Collision (20 page)

Taylor spied a man and woman stepping through one of the tall glass doors and strode toward them.
Rare to see them together,
Taylor thought as he extended his hand to Stephanie Sinclair-Hardy, the secretary of the Smithsonian. He next shook hands with Conrad LaSalle, chairman of the board of the Corporation for Public Broadcasting. Neither got the full Dr.
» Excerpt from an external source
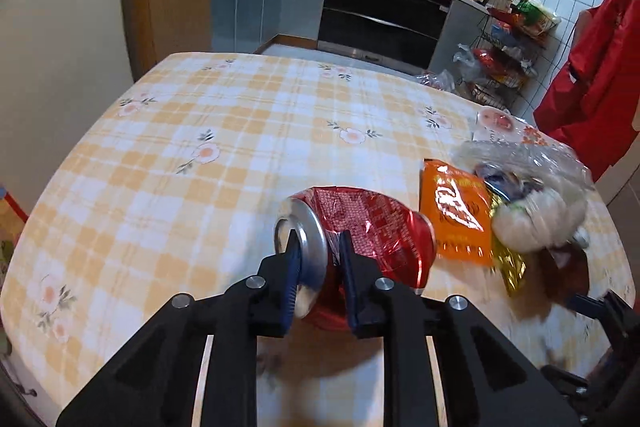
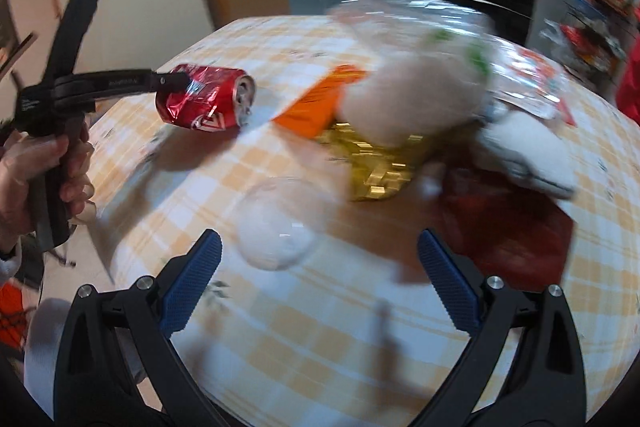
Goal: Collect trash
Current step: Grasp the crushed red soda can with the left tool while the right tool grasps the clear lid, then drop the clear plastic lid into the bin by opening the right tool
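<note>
A crushed red drink can (image 1: 372,227) lies on its side on the checked tablecloth (image 1: 200,147). My left gripper (image 1: 318,243) is shut on the can's silver top end, one blue pad over the rim and the other against the dented side. The right wrist view shows the same can (image 2: 206,103) at the left gripper's (image 2: 176,81) tips. My right gripper (image 2: 319,235) stands open low over the table, with a blurred clear plastic piece (image 2: 276,227) just ahead of its left finger. Beyond lie an orange packet (image 2: 316,103), a gold wrapper (image 2: 376,167), a dark red wrapper (image 2: 508,223) and a clear bag of white tissue (image 2: 412,95).
A person's hand (image 2: 40,171) grips the left gripper's handle at the table's left edge. Past the table are a black oven (image 1: 380,11), a wire rack of packets (image 1: 504,47) and a red garment (image 1: 592,75) hanging at the right.
</note>
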Demonstrator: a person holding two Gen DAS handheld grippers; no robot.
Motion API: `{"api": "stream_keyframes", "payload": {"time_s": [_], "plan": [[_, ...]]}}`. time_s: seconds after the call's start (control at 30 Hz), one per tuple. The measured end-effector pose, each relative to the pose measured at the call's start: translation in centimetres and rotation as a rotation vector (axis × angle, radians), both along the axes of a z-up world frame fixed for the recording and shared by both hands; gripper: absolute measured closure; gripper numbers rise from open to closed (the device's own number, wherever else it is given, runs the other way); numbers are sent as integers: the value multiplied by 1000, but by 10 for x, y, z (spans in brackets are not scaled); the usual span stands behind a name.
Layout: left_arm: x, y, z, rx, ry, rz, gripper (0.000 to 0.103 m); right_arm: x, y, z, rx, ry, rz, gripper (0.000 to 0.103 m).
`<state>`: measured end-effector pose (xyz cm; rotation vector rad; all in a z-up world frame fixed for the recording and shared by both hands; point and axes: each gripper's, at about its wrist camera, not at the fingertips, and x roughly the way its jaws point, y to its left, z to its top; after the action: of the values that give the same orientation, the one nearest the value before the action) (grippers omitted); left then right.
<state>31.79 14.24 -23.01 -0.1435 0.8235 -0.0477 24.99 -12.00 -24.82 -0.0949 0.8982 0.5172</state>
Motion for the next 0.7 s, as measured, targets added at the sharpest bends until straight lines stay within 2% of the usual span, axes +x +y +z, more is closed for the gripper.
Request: {"api": "stream_keyframes", "payload": {"time_s": [0.03,0.13,0.23,0.5,0.53,0.6,0.7], "plan": [[-6,4,1,-4,-3,8,85,1,8,-2,-12,2,19,8],[-29,12,4,-1,-21,45,85,14,30,-14,-42,33,47,28],[-46,15,6,-17,-28,51,85,30,38,-27,-58,94,19,26],[-75,20,9,-59,-37,72,85,27,56,-29,-142,68,62,26],[-78,21,9,-68,-35,76,85,26,58,-30,-148,68,60,26],[-84,21,10,-81,-33,83,85,26,58,-30,-150,72,54,36],[-96,17,14,-89,-36,80,85,20,51,-27,-136,76,39,36]]}}
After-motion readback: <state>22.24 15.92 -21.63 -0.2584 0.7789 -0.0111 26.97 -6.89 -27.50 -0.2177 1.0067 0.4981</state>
Ben Taylor handshake.

“I'm very pleased you both could come,” Taylor said, looking toward Sinclair-Hardy first. She was a stunning woman in a fitted black jacket, black blouse, black pants, and black spike-heeled shoes. Shoulder-length white hair framed her impassive face. She gave Taylor a tight smile and silently moved on. He noticed that she did not touch the moon rock.
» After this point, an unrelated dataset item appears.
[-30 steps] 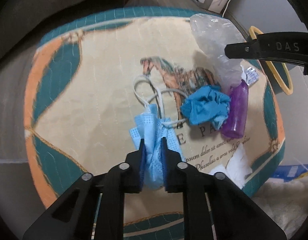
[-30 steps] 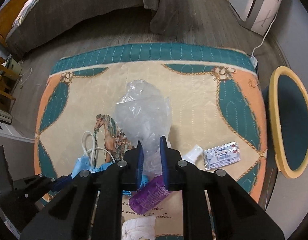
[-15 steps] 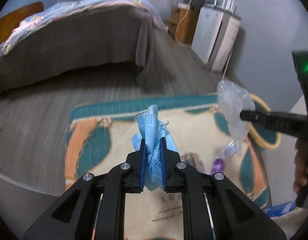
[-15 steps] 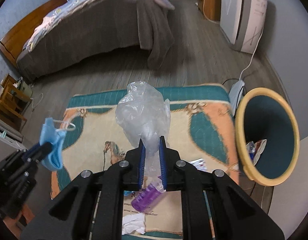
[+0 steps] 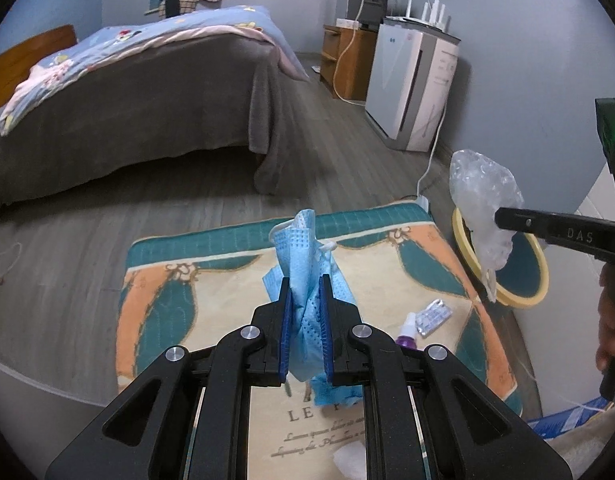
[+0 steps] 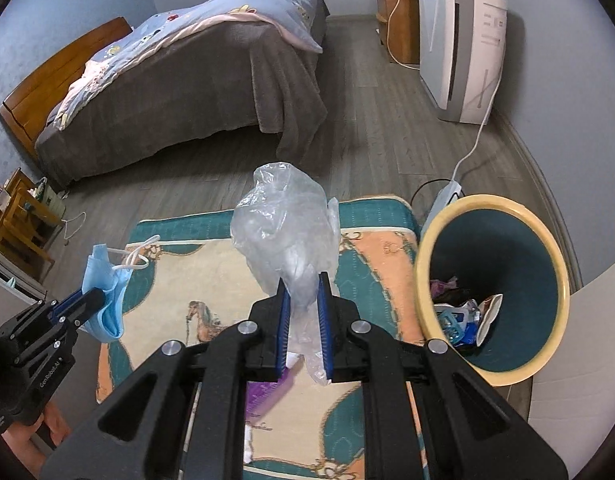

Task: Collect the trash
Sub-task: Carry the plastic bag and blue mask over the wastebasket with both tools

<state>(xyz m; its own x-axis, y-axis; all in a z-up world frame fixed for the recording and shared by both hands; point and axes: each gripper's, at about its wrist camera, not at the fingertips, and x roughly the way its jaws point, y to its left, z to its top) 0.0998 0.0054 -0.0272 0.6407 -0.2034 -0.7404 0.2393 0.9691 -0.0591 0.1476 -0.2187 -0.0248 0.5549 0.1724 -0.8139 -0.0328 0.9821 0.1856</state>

LaSalle looked up at Taylor through the lenses of rimless glasses, his face displaying the perpetual frown of an ulcer-prone worrier. He was in the black tie and black dinner jacket that was the fading dress code for evening social occasions in Washington.
Has another event tonight,
Taylor thought.
Busy man.

“I'm looking forward to your presentation,” LaSalle said.

“Good turnout,” Taylor said, looking around. The cost of the reception had come out of his entertainment fund, and he never shortchanged Air and Space, which drew far more visitors than all other Smithsonian museums combined. Taylor shook LaSalle's limp hand, expecting a short, quick exchange of bland remarks. But LaSalle hurried on to catch up with Sinclair-Hardy. He also did not touch the moon rock.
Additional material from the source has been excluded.